- Exercise objective
Reproduce all of the data that follows, character for character.

- Dataset content
++++++

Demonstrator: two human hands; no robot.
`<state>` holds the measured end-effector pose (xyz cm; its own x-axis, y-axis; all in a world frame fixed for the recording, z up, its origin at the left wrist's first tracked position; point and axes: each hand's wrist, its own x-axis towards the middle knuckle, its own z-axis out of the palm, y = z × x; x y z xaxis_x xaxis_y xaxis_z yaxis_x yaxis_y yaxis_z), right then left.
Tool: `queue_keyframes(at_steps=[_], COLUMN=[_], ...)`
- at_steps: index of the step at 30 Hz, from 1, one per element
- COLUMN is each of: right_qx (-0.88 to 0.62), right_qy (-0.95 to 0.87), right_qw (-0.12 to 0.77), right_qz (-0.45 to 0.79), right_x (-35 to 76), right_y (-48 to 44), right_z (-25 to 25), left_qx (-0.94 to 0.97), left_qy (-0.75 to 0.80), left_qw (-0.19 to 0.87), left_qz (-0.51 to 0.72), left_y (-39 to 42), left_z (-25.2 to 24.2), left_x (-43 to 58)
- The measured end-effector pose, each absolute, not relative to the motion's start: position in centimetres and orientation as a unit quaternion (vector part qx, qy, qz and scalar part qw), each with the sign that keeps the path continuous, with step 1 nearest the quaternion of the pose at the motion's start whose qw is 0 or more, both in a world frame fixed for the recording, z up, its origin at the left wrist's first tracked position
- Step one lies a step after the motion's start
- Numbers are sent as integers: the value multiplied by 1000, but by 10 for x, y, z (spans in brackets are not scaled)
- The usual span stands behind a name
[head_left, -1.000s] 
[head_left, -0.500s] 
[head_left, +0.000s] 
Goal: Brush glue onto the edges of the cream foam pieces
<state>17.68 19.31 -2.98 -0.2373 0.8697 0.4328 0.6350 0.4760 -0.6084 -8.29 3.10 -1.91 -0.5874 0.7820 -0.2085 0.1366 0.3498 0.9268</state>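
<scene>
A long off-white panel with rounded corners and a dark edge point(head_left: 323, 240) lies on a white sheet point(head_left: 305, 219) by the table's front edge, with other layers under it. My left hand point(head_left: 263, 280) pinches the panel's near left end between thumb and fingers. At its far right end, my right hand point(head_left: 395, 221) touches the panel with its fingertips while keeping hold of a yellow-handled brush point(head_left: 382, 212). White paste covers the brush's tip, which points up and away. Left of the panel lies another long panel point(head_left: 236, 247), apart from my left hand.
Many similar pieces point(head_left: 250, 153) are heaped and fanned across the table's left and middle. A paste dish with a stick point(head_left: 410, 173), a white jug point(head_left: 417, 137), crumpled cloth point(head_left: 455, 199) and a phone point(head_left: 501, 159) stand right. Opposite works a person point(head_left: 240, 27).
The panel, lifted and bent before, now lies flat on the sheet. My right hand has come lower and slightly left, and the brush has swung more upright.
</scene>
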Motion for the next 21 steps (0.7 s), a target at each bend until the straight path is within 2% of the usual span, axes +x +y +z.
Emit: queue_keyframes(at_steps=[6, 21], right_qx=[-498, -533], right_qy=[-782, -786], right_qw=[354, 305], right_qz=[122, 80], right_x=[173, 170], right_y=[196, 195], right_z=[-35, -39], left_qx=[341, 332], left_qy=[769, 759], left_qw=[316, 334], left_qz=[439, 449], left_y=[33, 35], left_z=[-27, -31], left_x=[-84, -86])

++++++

- Solution to the exercise
Demonstrator: two human hands; no robot.
`<state>` holds the measured end-effector pose (xyz cm; its own x-axis, y-axis; all in a world frame fixed for the recording, z up, its origin at the left wrist's first tracked position; point and axes: each hand's wrist, its own x-axis towards the middle knuckle, its own z-axis out of the palm, y = z × x; x y z xaxis_x xaxis_y xaxis_z yaxis_x yaxis_y yaxis_z), right then left.
Tool: `queue_keyframes(at_steps=[_], COLUMN=[_], ...)`
- at_steps: index of the step at 30 Hz, from 1, one per element
- COLUMN is each of: right_qx (-0.88 to 0.62), right_qy (-0.95 to 0.87), right_qw (-0.12 to 0.77), right_qz (-0.45 to 0.79), right_x (-35 to 76), right_y (-48 to 44), right_z (-25 to 25), left_qx (-0.94 to 0.97), left_qy (-0.75 to 0.80), left_qw (-0.19 to 0.87), left_qz (-0.51 to 0.72), left_y (-39 to 42), left_z (-25.2 to 24.2), left_x (-43 to 58)
- The measured end-effector pose, each absolute, not relative to the motion's start: position in centimetres and orientation as a unit quaternion (vector part qx, qy, qz and scalar part qw), each with the sign that keeps the path continuous, with step 1 nearest the quaternion of the pose at the motion's start whose qw is 0 or more, both in a world frame fixed for the recording, z up, its origin at the left wrist's first tracked position
- Step one lies a step after the motion's start
- Numbers are sent as integers: the value multiplied by 1000, but by 10 for x, y, z (spans in brackets are not scaled)
- The usual span stands behind a name
[head_left, -1.000s] 
[head_left, -0.500s] 
[head_left, +0.000s] 
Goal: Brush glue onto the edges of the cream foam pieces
<state>17.68 19.31 -2.98 -0.2373 0.8697 0.4328 0.6350 0.4760 -0.6084 -8.29 3.10 -1.91 -0.5874 0.7820 -0.2085 0.1366 0.3498 0.9268</state>
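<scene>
A long off-white panel with rounded corners and a dark edge point(head_left: 323, 240) lies on a white sheet point(head_left: 305, 219) by the table's front edge, with other layers under it. My left hand point(head_left: 263, 280) pinches the panel's near left end between thumb and fingers. At its far right end, my right hand point(head_left: 395, 221) touches the panel with its fingertips while keeping hold of a yellow-handled brush point(head_left: 382, 212). White paste covers the brush's tip, which points up and away. Left of the panel lies another long panel point(head_left: 236, 247), apart from my left hand.
Many similar pieces point(head_left: 250, 153) are heaped and fanned across the table's left and middle. A paste dish with a stick point(head_left: 410, 173), a white jug point(head_left: 417, 137), crumpled cloth point(head_left: 455, 199) and a phone point(head_left: 501, 159) stand right. Opposite works a person point(head_left: 240, 27).
The panel, lifted and bent before, now lies flat on the sheet. My right hand has come lower and slightly left, and the brush has swung more upright.
</scene>
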Motion for the next 21 steps (0.7 s), a target at each bend until the straight path is within 2% of the usual span, axes +x +y +z.
Emit: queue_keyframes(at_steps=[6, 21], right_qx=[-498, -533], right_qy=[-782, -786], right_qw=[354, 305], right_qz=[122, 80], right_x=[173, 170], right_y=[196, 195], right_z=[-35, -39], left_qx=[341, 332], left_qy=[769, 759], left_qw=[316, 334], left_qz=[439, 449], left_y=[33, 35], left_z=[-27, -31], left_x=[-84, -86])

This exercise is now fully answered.